We hoped to not have to change the names of either phyloseq::filter_taxa
or taxa::filter_taxa
and we thought if both the phyloseq
class and the taxmap
class had S4 wrappers, then both functions would be called on the right classes. Perhaps making the phyloseq
function S3 would work as well, but I think Bioconductor encourages S4? Thinking about it more, I am not sure how to do this or how complicated it would be. I don't have much experience with S4.
I see there is something you mentioned above @zachary-foster about a name conflict. fwiw, i think taxa is early enough that we can consider changing function names
That is probably the easiest solution and I would be ok with it. However, since the taxa
package is meant to be the foundation for other packages, I think this is an issue that will come up repeatedly so it would be great If we could find a way to make taxa
work with other packages that have identical function names and S3, S4, or R6.
I think bioc requires S4? I don't know S4 either :(
good point that we can't keep changing fxn names going forward, esp. after pkgs on cran/bioc use taxa
I made an issue in the taxa repo so we can continue this conversion without cluttering this issue more.
Before making design decisions on a package meant to be "core", I highly recommend reading Hadley's field guide to OO in R.
Quick comment, S4 is a complete OO, but uses functional semantics. R5 and R6 use the more common "reference" semantics that you've seen elsewhere. S3 is somewhat incomplete, dispatch not explicit, etc.
The package description states that a feature of the package is to subset a biom file. Does this include subsetting the entire biom by samples and/or observations or just subsetting the OTU table, taxonomy table, etc.?
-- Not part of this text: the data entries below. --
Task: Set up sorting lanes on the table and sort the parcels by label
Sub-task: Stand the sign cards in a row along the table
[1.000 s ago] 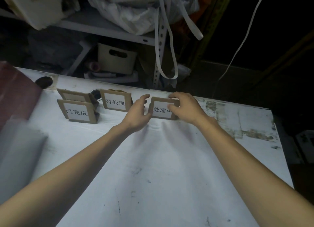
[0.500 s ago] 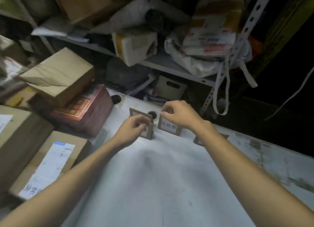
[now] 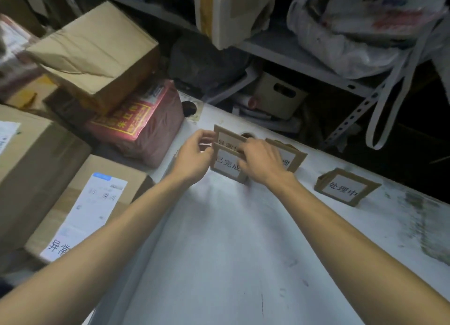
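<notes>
My left hand pinches the left edges of two stacked signs, thumb and fingers closed on the card; my right hand lies curled over their right side, gripping the front sign. The rear sign stands just behind it, touching. A third sign sits just beside my right hand, and a fourth stands apart further right on the surface. Parcels wait piled at the left. I judge lane setup is unfinished: next I must separate the stacked pair and space them out.
</notes>
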The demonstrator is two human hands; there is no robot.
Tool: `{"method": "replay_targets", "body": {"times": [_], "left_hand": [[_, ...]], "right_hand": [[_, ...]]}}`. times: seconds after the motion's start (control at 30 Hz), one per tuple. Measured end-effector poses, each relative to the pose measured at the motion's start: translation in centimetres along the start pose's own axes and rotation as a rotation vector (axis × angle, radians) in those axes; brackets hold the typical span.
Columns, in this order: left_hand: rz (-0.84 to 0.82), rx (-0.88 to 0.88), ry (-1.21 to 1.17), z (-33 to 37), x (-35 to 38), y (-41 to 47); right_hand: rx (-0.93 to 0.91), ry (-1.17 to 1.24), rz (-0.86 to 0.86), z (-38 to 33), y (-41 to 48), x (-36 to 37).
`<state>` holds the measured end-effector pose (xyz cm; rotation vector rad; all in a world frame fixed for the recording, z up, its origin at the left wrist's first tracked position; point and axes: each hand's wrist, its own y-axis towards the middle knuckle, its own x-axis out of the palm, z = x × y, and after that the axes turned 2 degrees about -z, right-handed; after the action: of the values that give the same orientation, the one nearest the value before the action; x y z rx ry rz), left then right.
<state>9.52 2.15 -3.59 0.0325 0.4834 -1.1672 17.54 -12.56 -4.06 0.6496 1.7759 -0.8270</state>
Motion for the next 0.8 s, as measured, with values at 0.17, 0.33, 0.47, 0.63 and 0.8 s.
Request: {"method": "replay_targets", "body": {"times": [0.17, 0.33, 0.47, 0.63, 0.8], "left_hand": [[-0.215, 0.027, 0.183, 0.7, -0.3, -0.8], [-0.382, 0.132, 0.153, 4.9, 1.3, -1.7], [-0.460, 0.214, 0.149, 9.2, 5.1, -2.5], [-0.544, 0.292, 0.130, 13.9, 12.9, -5.1], [-0.597, 0.296, 0.146, 15.7, 23.1, -8.9]], "right_hand": [[-0.010, 0.099, -0.039, 0.2, -1.8, -3.7], [0.064, 0.142, -0.036, 2.5, -6.2, -9.3], [0.138, 0.184, 0.006, 6.1, -10.9, -12.9], [0.312, 0.322, 0.125, 12.9, -17.0, -14.1], [0.459, 0.400, 0.132, 21.4, -23.4, -12.1]]}}
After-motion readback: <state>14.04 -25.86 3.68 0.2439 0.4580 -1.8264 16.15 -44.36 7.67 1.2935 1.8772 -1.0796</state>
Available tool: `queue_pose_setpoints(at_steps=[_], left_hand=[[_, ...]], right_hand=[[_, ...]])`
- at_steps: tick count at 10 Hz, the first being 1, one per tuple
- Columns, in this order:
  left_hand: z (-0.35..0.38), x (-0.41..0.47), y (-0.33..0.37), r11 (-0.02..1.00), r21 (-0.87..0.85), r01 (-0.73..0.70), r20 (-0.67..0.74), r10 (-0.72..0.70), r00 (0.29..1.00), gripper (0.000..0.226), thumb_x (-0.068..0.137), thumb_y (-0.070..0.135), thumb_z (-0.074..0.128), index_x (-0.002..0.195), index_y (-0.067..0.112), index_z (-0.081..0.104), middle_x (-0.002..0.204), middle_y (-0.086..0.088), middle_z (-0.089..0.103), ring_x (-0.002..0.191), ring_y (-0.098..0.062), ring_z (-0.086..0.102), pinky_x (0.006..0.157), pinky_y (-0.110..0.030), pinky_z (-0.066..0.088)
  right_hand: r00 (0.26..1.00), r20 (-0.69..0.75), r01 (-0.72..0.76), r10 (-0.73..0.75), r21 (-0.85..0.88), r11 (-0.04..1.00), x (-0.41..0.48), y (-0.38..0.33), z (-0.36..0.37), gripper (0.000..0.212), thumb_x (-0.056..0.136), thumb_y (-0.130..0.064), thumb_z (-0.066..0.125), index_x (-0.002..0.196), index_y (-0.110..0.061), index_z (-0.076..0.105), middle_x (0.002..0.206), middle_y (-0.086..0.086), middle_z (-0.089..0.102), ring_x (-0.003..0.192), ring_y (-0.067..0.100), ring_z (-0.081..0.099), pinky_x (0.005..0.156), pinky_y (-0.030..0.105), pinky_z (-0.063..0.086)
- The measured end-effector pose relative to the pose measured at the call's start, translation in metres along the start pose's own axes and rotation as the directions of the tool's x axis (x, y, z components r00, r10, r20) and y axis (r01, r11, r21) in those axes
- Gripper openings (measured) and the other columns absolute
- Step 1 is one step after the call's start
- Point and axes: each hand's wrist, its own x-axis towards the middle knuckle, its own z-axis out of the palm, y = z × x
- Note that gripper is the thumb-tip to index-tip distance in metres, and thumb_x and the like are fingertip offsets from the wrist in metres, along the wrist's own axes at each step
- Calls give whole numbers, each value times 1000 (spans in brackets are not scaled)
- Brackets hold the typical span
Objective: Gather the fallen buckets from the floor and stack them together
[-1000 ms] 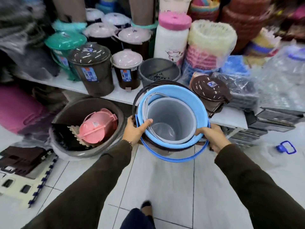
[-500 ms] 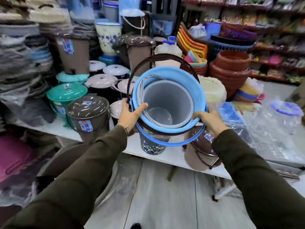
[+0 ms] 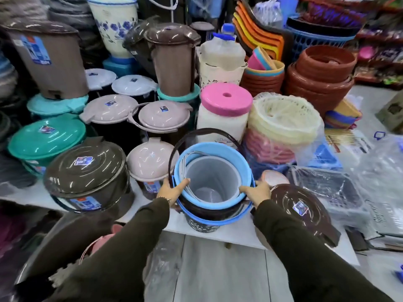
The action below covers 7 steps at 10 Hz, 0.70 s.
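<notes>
Crowded shop shelf of white board (image 3: pixel 218 233), packed with lidded plastic bins. Nested stack of a grey plastic bucket (image 3: pixel 212 184) inside a light-blue one (image 3: pixel 218 149), gripped at opposite rims by left hand (image 3: pixel 172 190) and right hand (image 3: pixel 258 192), resting at shelf edge. Probably light, stiff, slick; best held by rims. Dark outer bucket mostly hidden, count unclear

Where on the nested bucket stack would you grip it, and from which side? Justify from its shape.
Grip the blue rim of the nested bucket stack at opposite sides, as the left hand and right hand do. The round mouth faces up, and the brown handle arches over the far side, so near-side approaches look clearest.
</notes>
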Motion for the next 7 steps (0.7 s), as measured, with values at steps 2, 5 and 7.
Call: queue_pose_setpoints(at_steps=[2, 5, 7], left_hand=[[6, 16, -17, 926, 351, 138, -30, -136, 990, 115, 53, 81, 65, 150, 31, 30, 149, -16, 41, 112, -39, 62, 66, -40, 63], [14, 5, 31, 793, 609, -3, -53, 45, 998, 112, 69, 85, 51, 154, 16, 26, 158, -17, 27, 144, -38, 31, 118, -50, 30], [36, -28, 98, 616, 737, -276, 0, 409, 913, 75, 86, 69, 48, 144, 21, 45, 147, -12, 42, 135, -34, 42, 110, -49, 37]], right_hand=[[998, -59, -21, 11, -175, 984, 3, 29, 18, 45, 73, -21, 80, 114, -6, 67, 113, 19, 71, 102, 36, 66, 87, 35, 50], [969, 74, 242, -235, -475, 846, -7, -1, -11, 74, 91, -33, 62, 149, -1, 31, 153, 22, 35, 141, 35, 35, 117, 41, 29], [852, 119, 454, -510, -656, 604, -30, -53, -46, 71, 94, -36, 54, 150, -3, 27, 158, 17, 28, 146, 32, 28, 119, 44, 26]])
I was hoping to do all/most of my current microbiome analyses in R (easy data manipulation with dplyr/tidyr, dataset manipulation with phyloseq, and plotting with ggplot2). However,
phyloseq
doesn't scale for large datasets (>~1000 samples and >~100000 OTUs), and so I was hoping that I could just usebiomformat
, but I don't know if it has enough functionality. Maybe for now, I'm stuck with constantly switching between python (both v2.7 & v3.5) and R. Any suggestions would be much appreciated!